Apr 30, 2017 3:01 pm
The RheumNow Week n Review - 29 April 2017 by Dr. Cush
Transcription
Hey now, I'm Jack Cush, executive editor of roomnow.com. It's the 04/28/2017. This is the room now we can review. I'm coming to you this week from the ACR state of the art meeting here in Chicago. Yesterday I was at the Clinical Congress Rheumatology meeting in Destin.

Two very good meetings occurring on the same weekend. At the top of the news, you should follow the Twitter feed for RheumNow over the weekend. We have got a ton of tweets from meeting content given and the tweets are coming out from RheumNow from great speakers like Bingham and Calabrese and Otis and Gabriel and Alan Steers lecturing right now. It goes on and on and on. Peter Merkel later, we'll be tweeting all week, all weekend from the SOTA meeting, so stay tuned.

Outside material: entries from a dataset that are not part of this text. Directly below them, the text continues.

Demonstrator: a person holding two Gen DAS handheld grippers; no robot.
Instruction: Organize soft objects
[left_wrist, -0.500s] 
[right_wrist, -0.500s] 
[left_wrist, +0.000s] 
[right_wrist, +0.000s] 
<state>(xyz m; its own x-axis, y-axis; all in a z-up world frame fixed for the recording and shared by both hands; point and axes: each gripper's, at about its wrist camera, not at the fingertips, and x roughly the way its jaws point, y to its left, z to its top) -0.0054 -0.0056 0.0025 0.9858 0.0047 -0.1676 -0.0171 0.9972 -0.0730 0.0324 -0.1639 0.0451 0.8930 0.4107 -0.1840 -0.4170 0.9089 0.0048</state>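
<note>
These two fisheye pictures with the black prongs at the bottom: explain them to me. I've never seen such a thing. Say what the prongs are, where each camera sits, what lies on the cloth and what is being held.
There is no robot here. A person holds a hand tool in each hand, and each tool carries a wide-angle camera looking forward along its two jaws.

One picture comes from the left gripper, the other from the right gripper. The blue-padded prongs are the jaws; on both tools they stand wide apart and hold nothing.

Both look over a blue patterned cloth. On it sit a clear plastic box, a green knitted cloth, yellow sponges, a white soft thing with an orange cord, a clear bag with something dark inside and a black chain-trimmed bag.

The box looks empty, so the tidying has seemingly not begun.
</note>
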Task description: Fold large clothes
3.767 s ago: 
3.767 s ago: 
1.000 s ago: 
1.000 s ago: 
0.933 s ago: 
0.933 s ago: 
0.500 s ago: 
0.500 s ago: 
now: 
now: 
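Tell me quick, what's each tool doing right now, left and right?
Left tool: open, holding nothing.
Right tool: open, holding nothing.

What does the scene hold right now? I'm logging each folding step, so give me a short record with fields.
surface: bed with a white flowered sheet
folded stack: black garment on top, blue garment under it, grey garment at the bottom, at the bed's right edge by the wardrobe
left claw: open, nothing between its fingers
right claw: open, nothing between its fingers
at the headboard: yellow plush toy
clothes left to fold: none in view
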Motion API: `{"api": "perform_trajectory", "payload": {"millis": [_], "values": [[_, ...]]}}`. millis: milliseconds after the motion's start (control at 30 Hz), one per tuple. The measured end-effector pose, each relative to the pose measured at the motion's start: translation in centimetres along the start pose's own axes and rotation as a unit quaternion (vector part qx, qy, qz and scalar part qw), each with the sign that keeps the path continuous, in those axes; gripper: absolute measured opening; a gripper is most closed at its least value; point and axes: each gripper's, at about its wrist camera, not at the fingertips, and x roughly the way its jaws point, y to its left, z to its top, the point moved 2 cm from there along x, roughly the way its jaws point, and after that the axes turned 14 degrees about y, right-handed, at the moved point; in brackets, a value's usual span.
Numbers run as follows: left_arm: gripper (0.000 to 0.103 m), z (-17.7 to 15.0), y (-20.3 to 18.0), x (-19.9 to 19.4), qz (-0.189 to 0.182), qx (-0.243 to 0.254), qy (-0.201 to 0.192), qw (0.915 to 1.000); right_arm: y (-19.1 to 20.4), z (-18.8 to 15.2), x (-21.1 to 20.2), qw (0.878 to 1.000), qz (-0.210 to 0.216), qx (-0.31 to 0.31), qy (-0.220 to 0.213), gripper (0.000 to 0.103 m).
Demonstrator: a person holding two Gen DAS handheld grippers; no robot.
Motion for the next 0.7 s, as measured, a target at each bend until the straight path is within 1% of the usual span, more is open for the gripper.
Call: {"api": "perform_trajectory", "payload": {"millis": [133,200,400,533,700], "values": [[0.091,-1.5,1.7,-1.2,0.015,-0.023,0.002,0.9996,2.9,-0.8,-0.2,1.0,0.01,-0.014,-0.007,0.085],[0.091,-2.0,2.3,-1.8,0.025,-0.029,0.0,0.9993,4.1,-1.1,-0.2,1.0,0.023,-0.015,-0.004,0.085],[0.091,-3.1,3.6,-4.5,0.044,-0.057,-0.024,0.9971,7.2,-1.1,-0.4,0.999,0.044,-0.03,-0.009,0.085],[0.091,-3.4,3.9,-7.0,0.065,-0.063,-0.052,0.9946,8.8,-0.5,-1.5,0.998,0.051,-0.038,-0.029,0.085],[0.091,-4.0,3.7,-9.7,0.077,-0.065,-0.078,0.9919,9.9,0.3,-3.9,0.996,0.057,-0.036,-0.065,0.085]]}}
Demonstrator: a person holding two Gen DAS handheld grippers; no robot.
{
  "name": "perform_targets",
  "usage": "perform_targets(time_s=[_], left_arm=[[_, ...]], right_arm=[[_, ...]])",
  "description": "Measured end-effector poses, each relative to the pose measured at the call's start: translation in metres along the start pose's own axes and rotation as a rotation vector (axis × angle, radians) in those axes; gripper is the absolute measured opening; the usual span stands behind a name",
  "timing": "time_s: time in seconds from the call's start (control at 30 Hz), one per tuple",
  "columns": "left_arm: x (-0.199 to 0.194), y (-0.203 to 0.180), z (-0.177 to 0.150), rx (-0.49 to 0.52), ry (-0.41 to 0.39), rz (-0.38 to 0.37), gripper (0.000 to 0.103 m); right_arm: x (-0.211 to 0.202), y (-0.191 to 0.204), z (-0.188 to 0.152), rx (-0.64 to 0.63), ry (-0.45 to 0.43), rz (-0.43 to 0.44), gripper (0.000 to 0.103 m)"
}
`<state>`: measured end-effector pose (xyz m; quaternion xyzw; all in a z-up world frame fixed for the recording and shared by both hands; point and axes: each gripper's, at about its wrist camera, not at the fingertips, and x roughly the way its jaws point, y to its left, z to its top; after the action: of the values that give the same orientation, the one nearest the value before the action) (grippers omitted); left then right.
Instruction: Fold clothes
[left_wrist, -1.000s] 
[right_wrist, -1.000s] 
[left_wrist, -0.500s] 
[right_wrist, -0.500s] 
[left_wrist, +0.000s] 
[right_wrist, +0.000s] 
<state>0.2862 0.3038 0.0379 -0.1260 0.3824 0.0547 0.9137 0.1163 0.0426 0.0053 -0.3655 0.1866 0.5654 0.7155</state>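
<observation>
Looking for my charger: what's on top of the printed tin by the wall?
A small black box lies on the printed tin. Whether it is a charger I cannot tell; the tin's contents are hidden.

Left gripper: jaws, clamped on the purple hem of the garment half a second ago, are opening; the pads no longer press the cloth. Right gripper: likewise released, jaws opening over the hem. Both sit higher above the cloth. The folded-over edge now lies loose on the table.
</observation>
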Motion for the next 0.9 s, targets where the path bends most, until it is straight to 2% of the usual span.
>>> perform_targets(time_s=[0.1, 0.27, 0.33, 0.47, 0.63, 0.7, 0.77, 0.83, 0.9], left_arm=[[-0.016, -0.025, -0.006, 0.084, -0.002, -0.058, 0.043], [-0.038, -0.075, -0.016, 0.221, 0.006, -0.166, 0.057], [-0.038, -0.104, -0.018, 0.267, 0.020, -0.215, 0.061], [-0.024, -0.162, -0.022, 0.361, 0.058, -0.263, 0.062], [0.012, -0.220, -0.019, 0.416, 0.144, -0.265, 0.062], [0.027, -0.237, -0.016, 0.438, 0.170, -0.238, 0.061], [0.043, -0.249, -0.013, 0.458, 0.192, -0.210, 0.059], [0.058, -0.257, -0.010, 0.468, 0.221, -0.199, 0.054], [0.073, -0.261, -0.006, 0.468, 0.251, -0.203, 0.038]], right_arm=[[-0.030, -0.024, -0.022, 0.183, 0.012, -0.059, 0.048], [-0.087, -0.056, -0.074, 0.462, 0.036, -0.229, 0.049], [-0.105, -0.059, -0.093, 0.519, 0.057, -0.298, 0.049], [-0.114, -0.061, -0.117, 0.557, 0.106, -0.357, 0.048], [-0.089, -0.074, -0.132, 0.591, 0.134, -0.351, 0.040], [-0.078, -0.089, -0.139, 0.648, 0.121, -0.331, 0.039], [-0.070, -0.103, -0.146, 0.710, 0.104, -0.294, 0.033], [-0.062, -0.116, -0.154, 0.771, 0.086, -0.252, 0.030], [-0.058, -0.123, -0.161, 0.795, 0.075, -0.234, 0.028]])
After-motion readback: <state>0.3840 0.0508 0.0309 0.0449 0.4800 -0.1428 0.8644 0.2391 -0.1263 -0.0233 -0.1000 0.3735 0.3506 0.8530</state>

Announcements that you should be aware of, the ACR abstract site is open and will close with a deadline of June 19. They've also published the dates for their late breaking abstracts. Congratulations goes out to Jim O'Dell, a big shot and a leader in rheumatology, also a big shot and leader in the ACP where he has been voted in as an ACP master. Congratulations, Jim. This week the EU has been busy in the approval of certain drugs.

Although the drugs are not yet approved, they've been recommended for approval. The EMA's committee that looks at that is called the CHMP and the CHMP has actually recommended that the IL-six drug approved in Canada called Kevzara, also known as sorrelimab, has been recommended for approval in moderate to severe RA in The EU. They wait decision by the EMA hopefully in the next few months. Also the CHMP has been busy and actually has recommended the approval of two new biosimilars both coming from Sandoz, the etanercept biosimilar and the rituximab biosimilar from Sandoz being recommended by the CHMP. And lastly, the big news this week is the FDA approval of a fourth biosimilar in The United States called Renflexis.

This is the previously known as the SP2 antibody from Samsung Bioepis. It is now improved. It's been approved in other countries under the similar a name. It's approved like in 22 countries in Europe and whatnot. This is the fourth biosimilar, the second infliximab biosimilar and actually it's the fourth TNF inhibitor, the second infliximab biosimilar and then the fifth biosimilar overall to be approved by the FDA.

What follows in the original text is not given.